Thursday July 30, 2020

World Sugar Futures traded in a 30-point range in nearby October and finished another muted session slightly stronger. October closed 10 points higher at 12.11, while March finished the day eight points higher at 12.73. The back months closed two to five points to the upside. The final estimated volume totaled 81,997 contracts. The market saw early strength, perhaps as Coffee surged 5.0% higher, but was unable to hold with other commodities under pressure. WTI oil sank to 38.72 at one point today, before recovering to 40.11 at the time of this report (4:15pm EST). Sugar eventually caught a bid late, perhaps a bit surprising and found further strength to new highs (12.19 basis October) post-settle. This sets the market up for an interesting open for month-end tomorrow. On spread, the October/March traded from 65 to 61 under and last at 62 points discount. The March/May traded from 20 to 26 over and last at 24 points premium.
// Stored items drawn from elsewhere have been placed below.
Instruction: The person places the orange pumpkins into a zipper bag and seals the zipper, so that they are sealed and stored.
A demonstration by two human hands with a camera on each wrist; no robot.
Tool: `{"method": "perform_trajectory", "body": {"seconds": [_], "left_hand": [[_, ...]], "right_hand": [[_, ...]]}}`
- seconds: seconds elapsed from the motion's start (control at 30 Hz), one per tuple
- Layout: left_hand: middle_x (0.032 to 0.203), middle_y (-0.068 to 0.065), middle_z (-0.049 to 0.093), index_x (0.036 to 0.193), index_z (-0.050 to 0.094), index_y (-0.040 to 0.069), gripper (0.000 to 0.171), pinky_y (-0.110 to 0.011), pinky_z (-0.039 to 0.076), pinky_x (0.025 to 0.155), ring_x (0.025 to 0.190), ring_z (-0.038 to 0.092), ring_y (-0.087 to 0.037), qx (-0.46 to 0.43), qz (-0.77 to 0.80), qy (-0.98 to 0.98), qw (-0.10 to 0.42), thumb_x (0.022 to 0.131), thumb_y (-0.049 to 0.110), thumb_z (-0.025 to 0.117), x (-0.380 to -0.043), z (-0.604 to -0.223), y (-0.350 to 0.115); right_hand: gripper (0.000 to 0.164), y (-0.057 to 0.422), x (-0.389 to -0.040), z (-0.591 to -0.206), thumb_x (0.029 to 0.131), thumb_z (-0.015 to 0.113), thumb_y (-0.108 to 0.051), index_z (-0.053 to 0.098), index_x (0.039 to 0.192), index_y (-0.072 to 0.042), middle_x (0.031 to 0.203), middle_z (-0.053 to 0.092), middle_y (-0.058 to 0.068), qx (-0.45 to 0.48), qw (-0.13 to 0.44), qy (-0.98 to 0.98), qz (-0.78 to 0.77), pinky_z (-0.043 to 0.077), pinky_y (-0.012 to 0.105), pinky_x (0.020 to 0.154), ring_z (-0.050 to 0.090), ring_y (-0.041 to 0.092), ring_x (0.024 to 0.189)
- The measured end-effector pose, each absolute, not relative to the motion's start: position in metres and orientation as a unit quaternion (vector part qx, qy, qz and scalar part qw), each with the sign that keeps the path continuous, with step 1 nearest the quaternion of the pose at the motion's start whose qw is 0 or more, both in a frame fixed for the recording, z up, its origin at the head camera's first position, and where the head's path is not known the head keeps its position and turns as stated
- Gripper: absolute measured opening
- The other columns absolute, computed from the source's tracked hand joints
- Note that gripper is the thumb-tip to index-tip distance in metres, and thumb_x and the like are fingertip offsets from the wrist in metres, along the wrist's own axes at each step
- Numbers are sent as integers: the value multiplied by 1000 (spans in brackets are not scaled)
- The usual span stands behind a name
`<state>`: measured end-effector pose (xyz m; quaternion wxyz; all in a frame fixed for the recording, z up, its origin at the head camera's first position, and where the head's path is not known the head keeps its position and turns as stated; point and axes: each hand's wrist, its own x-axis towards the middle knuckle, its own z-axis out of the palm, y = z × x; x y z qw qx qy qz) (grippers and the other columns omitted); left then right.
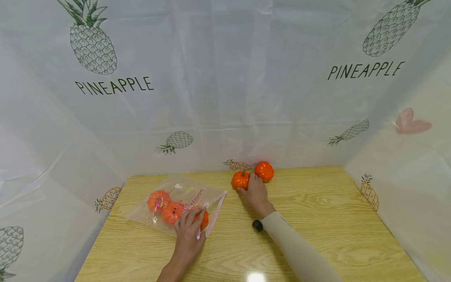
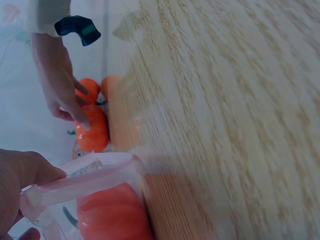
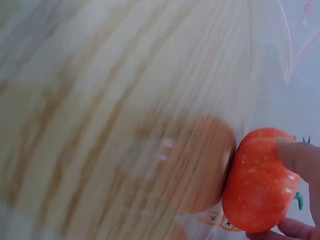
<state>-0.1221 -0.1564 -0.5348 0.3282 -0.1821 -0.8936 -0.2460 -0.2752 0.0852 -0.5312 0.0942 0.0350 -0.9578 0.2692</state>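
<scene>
Lying at the left of a pale wooden table [image 1: 345, 223], a clear plastic bag [image 1: 184, 188] with coloured prints holds three orange pumpkins [image 1: 172, 212] — two deep inside, the third just within its pink-edged mouth [image 1: 216, 213]. The bag's closed end points left and its mouth faces right. A person's left hand [image 1: 189, 234] lies over the near part of this mouth; the left wrist view shows the thumb on top of the pink edge and a fingertip below, pinching it, with the edge raised in a loop and the opening gaping.

Right of the mouth and farther back, near but apart from it, a fourth pumpkin [image 1: 240, 180] sits upright on the table, squat, wider than tall, its green stem up. That gap is the relation that matters: the pumpkin lies beyond the mouth, toward the back edge, and the right hand [image 1: 257, 194] is the nearer one — it touches it. Its fingers are parted only to the pumpkin's width, the thumb on the near side and the other fingers round the right side, grasping it.

Just beyond those fingers, to the right, a fifth pumpkin [image 1: 264, 171] rests near the back edge, not held. A small black device [image 1: 257, 225] sits beside the cuff of the right sleeve [image 1: 296, 246]. Behind everything hangs a white sheet [image 1: 229, 98] with pineapple drawings [image 1: 93, 49].
</scene>
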Motion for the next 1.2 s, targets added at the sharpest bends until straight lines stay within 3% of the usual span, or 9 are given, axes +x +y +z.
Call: {"method": "perform_trajectory", "body": {"seconds": [0.27,0.53,1.2], "left_hand": [[125,-9,66,130,72,-2,80,-54,32,89,120,52,-37,-184,-246,-893,330,52,-16,84,-122,-534,-156],[126,-9,66,132,71,-3,80,-54,32,89,121,52,-37,-184,-251,-893,325,54,-16,83,-123,-535,-156],[125,-10,66,133,70,-2,81,-52,31,88,120,51,-38,-185,-250,-893,325,55,-15,87,-123,-533,-155]], "right_hand": [[81,85,-274,-531,84,91,-31,51,142,9,132,58,26,60,96,-961,252,53,53,100,57,42,117],[78,89,-263,-537,79,94,-30,54,133,9,122,64,24,80,103,-952,276,53,53,98,62,41,111],[80,85,-182,-534,78,95,-29,56,138,8,126,66,19,159,92,-920,346,55,50,99,62,34,116]]}}
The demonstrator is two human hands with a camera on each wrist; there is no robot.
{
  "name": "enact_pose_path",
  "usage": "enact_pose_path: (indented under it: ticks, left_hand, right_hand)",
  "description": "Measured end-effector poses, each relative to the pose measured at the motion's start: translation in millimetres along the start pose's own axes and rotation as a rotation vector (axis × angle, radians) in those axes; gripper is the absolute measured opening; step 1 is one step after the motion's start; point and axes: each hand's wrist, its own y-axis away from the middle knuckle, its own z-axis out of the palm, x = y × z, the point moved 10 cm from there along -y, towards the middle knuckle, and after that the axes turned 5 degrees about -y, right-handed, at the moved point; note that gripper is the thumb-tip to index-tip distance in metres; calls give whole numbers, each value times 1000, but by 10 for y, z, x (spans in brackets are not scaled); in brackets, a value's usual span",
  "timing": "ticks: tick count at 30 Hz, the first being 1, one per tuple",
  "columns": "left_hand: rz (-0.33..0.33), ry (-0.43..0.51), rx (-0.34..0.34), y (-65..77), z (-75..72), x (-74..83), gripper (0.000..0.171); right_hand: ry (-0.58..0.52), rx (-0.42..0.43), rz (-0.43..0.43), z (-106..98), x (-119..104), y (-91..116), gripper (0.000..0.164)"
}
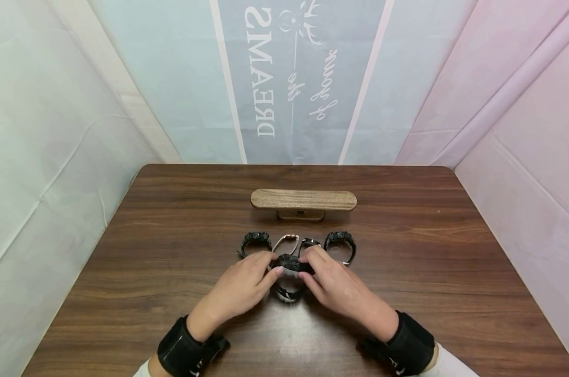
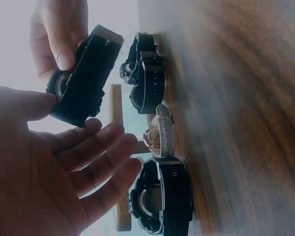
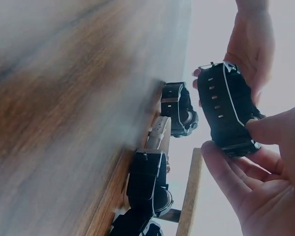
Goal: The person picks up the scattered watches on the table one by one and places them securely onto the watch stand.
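Observation:
Both hands hold one black chunky wristwatch (image 1: 291,263) with its strap closed in a loop, above the middle of the table. My left hand (image 1: 239,285) has its thumb and index finger at the left side of the case; its other fingers spread loosely in the left wrist view. My right hand (image 1: 341,288) pinches the opposite side of the watch between thumb and fingers. The holed strap (image 3: 216,101) faces the right wrist camera. Just beyond the hands stand a black watch (image 1: 256,238), a white-strapped watch (image 2: 160,132), a slim black-strapped watch (image 2: 151,86) and another black watch (image 1: 341,238).
A wooden T-shaped display stand (image 1: 303,200) is behind the row of watches. The brown wood-grain table (image 1: 407,220) reaches back to a blue printed cloth (image 1: 298,78). White cloth (image 1: 53,131) hangs at the left side. Both wrists wear black bands (image 1: 409,343).

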Motion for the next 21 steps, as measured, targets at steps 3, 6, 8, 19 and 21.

Option watch: Option volume was 11,034 contracts consisting of 7,591 Calls and 3,443 Puts. Volatility slips on sluggish option activity. Paper seen once again buying live calls.

Trades of note:  2,000 October 12.75 Calls trade 22-25 (paper buys)  1,000 October 13.00 Calls trade 14-19 (paper buys)  600 October 13.00/11.25 strangle vs 12.12 trades 34  500 Oct0ber 12.50/13.50 Call spreads trade 20—23  320 October 13.00 Calls vs 12.09 trades 17  1,149 march 11.50 Puts trade 36-39 (paper sells)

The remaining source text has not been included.